---------- Input material

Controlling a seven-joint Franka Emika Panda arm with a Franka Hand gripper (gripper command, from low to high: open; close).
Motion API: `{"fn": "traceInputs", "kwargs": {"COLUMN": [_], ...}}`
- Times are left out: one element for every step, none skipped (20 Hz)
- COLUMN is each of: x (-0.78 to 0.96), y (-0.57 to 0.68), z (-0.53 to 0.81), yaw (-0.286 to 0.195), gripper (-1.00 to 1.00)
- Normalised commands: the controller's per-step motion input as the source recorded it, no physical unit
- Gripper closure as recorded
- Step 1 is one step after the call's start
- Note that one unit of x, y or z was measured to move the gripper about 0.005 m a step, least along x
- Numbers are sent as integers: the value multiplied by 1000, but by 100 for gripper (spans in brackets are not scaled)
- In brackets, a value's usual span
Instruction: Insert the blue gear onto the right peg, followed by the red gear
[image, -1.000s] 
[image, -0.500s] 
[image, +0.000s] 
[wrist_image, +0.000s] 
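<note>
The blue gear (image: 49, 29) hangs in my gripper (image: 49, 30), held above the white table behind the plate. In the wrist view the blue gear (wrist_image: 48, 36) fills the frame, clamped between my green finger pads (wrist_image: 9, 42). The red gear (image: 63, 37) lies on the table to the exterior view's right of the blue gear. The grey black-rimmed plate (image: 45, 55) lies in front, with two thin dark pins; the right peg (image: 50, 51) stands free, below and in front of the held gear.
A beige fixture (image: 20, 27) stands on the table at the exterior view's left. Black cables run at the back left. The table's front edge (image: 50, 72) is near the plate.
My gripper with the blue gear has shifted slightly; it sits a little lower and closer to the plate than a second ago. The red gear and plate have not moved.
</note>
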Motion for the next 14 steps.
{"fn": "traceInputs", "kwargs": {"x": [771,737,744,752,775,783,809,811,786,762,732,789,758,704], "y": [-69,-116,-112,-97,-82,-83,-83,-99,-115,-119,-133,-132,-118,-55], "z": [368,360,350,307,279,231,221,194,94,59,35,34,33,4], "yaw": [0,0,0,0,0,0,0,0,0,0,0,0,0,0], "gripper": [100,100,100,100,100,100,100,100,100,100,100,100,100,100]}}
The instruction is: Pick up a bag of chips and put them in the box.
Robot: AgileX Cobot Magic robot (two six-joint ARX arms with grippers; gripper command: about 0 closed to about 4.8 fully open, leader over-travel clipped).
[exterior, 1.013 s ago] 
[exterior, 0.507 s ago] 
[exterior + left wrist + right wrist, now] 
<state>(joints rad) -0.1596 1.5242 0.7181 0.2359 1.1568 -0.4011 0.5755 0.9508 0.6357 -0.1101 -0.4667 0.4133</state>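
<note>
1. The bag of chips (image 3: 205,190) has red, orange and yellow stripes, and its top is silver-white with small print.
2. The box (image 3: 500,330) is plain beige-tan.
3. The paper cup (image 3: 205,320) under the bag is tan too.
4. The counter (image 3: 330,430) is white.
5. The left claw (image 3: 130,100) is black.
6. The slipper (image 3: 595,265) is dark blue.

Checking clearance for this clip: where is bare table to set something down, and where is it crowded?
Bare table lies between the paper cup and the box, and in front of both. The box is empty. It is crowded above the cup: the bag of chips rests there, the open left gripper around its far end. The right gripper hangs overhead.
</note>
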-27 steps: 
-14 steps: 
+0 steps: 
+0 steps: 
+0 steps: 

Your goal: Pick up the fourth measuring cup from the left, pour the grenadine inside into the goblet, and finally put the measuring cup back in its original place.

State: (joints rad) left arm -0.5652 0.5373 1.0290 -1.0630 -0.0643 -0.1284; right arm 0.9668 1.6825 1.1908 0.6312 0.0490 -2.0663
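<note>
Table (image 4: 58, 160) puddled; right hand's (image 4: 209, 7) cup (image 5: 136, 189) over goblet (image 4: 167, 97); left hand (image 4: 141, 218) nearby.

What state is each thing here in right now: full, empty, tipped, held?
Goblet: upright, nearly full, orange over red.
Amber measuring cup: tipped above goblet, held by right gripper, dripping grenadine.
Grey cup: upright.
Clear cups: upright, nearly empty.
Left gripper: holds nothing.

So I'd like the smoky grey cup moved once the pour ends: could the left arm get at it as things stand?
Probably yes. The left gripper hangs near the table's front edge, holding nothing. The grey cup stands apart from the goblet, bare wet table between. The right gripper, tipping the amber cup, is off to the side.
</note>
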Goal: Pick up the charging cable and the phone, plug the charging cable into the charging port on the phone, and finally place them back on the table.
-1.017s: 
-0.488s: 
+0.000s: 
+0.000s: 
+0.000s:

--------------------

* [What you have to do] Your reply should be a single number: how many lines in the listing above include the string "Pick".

* [Exercise result] 3